Este é um dos desafios da educação escolar: reforçar a lucidez, proporcionar hábitos e ferramentas intelectuais que ajudem a compreender as implicações de nossa ação e seu significado no que se refere a grandes princípios, como solidariedade, justiça, democracia, respeito às diferenças ou ao meio ambiente, por exemplo. (PERRENOUD In: Pátio, 2003, nº. 25, p.19).


Desejamos profundamente, que nossos educadores coloquem seus seres mágicos a trabalhar com força e disposição total para darmos início a uma grande e coletiva construção de mágicas. Que suas varinhas sejam usadas como nunca, com criatividade, responsabilidade e comprometimento em todos os confins da Terra.

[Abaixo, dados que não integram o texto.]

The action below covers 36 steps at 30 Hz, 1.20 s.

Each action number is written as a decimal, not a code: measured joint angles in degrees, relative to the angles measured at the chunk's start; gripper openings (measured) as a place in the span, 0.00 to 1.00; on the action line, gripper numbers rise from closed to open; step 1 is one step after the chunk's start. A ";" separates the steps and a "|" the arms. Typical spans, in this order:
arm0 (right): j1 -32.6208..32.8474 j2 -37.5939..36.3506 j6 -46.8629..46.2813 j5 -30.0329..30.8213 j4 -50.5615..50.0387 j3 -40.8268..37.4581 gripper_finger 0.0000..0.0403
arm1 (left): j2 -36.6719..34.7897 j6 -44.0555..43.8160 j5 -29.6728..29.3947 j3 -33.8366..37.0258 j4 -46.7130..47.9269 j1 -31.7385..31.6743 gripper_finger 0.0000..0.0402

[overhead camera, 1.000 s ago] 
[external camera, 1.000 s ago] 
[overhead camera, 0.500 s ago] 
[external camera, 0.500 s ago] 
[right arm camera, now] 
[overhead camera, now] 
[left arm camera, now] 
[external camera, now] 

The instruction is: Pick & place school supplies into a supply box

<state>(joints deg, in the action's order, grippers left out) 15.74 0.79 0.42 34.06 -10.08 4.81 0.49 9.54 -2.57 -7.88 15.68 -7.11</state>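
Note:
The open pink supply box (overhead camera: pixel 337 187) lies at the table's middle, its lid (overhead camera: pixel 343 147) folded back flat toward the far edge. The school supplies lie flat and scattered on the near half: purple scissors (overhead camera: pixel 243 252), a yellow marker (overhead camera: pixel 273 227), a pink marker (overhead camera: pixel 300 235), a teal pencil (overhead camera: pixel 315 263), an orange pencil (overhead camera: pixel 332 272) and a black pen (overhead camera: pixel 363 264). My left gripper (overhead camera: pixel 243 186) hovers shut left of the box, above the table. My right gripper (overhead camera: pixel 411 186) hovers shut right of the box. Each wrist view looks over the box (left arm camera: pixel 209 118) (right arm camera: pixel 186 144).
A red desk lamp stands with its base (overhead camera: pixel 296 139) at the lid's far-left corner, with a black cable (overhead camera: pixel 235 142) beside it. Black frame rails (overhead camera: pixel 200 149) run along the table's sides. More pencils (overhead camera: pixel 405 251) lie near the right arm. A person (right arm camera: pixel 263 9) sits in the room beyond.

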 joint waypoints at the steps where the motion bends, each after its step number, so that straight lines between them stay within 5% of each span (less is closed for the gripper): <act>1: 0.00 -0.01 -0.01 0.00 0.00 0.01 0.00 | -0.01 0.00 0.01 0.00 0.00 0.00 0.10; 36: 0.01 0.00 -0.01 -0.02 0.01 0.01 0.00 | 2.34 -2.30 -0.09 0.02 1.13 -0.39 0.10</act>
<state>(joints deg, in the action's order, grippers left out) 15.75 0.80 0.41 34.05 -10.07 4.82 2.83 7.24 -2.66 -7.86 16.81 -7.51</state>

Que a cada dia, possamos tomar conhecimento de novas mágicas, divulgá-las, ensiná-las e aglutiná-las as nossas. Somarmos conhecimentos e experiências, tornarmos orgulhosos mestre de artes e ofícios capazes de revolucionar a espécie humana e construir com certeza um mundo melhor. Pois é possível!

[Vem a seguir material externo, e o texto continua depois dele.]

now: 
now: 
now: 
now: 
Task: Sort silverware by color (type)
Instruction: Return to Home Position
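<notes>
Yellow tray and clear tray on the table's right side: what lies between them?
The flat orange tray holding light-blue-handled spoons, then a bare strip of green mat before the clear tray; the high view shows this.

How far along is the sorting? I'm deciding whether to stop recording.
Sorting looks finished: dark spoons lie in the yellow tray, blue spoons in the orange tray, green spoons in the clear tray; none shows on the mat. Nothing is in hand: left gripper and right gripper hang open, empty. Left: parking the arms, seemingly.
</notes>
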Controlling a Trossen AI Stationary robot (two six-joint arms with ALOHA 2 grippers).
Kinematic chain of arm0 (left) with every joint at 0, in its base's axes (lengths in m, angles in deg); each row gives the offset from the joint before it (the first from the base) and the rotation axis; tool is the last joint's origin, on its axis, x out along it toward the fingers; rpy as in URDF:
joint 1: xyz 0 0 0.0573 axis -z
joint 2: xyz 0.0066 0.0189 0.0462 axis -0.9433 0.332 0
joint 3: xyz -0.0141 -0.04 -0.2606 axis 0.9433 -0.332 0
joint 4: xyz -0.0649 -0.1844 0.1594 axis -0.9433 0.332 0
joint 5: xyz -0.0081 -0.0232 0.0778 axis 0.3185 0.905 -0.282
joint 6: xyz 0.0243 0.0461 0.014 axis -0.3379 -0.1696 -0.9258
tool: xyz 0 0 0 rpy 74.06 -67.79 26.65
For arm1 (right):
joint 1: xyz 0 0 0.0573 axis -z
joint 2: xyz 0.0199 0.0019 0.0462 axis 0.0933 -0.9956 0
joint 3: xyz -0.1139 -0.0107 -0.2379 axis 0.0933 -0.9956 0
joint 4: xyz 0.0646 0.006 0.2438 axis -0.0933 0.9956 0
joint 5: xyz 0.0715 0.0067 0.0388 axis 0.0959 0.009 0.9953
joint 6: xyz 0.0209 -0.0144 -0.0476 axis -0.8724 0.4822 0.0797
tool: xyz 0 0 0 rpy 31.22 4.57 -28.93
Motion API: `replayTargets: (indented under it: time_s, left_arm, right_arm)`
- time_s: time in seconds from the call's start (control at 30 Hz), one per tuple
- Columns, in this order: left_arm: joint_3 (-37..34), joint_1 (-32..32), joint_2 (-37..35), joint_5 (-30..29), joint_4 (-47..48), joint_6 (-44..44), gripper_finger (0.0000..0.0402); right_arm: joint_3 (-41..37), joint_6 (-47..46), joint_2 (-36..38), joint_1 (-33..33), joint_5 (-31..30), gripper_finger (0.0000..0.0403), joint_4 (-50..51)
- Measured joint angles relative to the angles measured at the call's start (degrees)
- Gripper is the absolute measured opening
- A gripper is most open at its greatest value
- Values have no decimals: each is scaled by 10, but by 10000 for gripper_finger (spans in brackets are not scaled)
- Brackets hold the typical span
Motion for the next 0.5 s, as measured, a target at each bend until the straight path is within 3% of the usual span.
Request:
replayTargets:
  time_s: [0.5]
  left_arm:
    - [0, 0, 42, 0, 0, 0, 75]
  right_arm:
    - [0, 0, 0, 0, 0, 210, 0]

Com carinho de um pequeno, mas sonhador colega mágico.
Dedicado à Doralice Peres Fank (Gica), por suas inúmeras mágicas.


REFERÊNCIAS:

ARROYO, Miguel G. Ofício de Mestre : imagens e auto-imagens. Petrópolis, RJ : Vozes, 2000.

DORNELES, Valdeci A. Pahins. Recreação, Arte Mágica e a Música, como Instrumento Pedagógico. São leopoldo, RS : Oikos, 2003.

LIMA, Claudia M. de. Formação Contínua do Professor de Ensino Fundamental e Educação a Distância: reflexões sobre o potencial de aprendizagem. In: GRANVILLE, Maria Antonia. Teorias e Práticas na Formação de Professores. São Paulo : Papirus, 2007.

NOVOA, Antonio. Profissão Professor. Portugal : Editora do Porto, 1995.

PERRENOUD, Philippe. Construir as competências desde a escola. Porto Alegre, RS : Artmed, 1999.

_________________; As competências a serviço da solidariedade. In: Pátio, 2003, nº. 25, p.19.

WERNECK, Hamilton. Professor: agente da transformação. Rio de Janeiro : Wak Ed., 2008.